Kapre nodded. He did not trust speech.

“My parents said you were a figment of my imagination,” the woman continued. “But as I grew older and continued to see you in the woods, they grew worried. They brought me to the albularyo, the medicine woman, who said I mustn’t ever go back into the woods again, to free me of the evil spirit that clung to me. I knew you were no evil spirit, tried to tell them so, but children are rarely believed.” She smiled then, and the years seemed to fall away.

“I am sorry,” she said. “I am sorry, for leaving you alone for so long.”

Kapre’s spindly fingers reached out. Nina’s hand was brittle, a patchwork of veins and loose skin, but within her touch remained the memories of a girl he had loved.

* * *

“Lola’s gone,” the little girl told him, sniffling, hugging a small ratty doll in her tiny grip.

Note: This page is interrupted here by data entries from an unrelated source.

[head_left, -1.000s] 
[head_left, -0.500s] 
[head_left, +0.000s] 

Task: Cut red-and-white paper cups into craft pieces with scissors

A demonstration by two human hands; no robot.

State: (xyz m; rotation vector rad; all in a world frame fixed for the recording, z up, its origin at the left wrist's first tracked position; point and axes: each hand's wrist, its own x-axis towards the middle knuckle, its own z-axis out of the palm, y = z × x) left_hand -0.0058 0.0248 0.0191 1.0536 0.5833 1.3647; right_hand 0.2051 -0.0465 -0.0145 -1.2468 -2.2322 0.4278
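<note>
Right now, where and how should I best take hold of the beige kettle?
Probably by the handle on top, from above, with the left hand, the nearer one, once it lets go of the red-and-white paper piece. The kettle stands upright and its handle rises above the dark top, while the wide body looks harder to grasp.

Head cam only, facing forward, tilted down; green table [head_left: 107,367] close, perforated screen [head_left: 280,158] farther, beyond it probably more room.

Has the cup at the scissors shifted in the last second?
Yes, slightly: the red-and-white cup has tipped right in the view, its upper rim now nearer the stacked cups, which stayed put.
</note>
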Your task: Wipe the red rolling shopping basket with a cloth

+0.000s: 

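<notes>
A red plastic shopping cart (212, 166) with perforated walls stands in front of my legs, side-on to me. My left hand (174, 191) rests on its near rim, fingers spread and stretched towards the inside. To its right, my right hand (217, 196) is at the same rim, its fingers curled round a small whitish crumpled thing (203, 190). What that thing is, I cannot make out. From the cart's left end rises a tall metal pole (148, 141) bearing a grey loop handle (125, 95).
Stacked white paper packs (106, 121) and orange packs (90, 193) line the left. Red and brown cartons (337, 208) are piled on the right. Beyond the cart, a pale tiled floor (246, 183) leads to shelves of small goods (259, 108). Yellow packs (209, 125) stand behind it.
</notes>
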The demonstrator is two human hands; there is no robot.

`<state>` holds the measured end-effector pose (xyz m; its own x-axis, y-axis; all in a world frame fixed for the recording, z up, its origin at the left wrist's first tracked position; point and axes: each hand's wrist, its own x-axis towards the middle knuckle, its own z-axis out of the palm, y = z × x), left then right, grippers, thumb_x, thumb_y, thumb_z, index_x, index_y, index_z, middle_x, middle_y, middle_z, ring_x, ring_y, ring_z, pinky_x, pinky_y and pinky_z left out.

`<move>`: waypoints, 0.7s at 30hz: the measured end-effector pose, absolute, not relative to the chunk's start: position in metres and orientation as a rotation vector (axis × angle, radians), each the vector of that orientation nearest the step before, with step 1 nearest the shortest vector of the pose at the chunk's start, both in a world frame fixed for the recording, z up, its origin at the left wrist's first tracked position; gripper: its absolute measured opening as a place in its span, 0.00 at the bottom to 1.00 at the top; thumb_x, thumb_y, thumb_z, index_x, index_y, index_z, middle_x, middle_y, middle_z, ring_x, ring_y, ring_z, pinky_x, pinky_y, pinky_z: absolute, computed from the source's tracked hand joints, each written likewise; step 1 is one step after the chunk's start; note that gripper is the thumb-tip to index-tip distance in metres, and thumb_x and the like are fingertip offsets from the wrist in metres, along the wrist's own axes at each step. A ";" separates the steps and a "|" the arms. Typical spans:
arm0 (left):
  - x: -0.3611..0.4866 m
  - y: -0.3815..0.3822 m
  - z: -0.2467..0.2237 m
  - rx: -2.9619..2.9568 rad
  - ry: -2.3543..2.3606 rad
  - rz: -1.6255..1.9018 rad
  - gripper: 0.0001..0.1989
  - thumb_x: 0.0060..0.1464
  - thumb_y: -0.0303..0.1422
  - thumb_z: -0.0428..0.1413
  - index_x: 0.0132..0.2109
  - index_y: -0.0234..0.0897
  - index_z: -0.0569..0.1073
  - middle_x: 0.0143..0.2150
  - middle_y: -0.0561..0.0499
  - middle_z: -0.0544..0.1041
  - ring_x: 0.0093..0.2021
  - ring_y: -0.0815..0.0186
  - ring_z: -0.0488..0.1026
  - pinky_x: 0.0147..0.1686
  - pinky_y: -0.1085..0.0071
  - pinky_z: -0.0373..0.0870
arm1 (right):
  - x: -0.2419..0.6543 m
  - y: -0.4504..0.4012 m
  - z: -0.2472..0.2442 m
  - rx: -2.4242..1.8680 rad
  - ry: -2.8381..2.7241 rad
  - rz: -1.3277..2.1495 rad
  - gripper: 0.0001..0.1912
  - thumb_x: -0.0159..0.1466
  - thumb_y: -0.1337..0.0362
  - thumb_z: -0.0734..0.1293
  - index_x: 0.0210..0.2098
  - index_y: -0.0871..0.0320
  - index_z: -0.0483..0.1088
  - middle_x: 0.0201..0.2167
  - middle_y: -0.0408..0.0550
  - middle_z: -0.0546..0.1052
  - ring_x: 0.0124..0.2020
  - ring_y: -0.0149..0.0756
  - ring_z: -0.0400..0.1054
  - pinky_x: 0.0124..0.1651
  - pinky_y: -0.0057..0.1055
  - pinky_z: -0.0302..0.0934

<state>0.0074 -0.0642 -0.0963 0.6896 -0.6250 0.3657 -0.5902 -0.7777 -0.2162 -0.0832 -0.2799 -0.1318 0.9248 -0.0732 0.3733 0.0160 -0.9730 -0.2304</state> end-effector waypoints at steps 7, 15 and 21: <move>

The house on the edge of the forest had long been abandoned, and there was talk of tearing it down. A few people arrived to discuss the matter, brown-skinned and dark-eyed, with the threat of light and fire. The girl had wandered away, touching against the corners of forest where Kapre lived.

“This used to be Lola’s doll,” she confided to him, careful to brush delicate strings of hair away from its upturned face. “She gave it to me last year. It was her favorite doll.” She sniffed again. “I miss Lola.”

“Remember her always,” Kapre told her. “And she will always be with you, will never be gone.”

“Nanay says that Lola’s in heaven now,” the little girl said. “And that I’ll see her in heaven one day. But I do not know how to get to heaven.”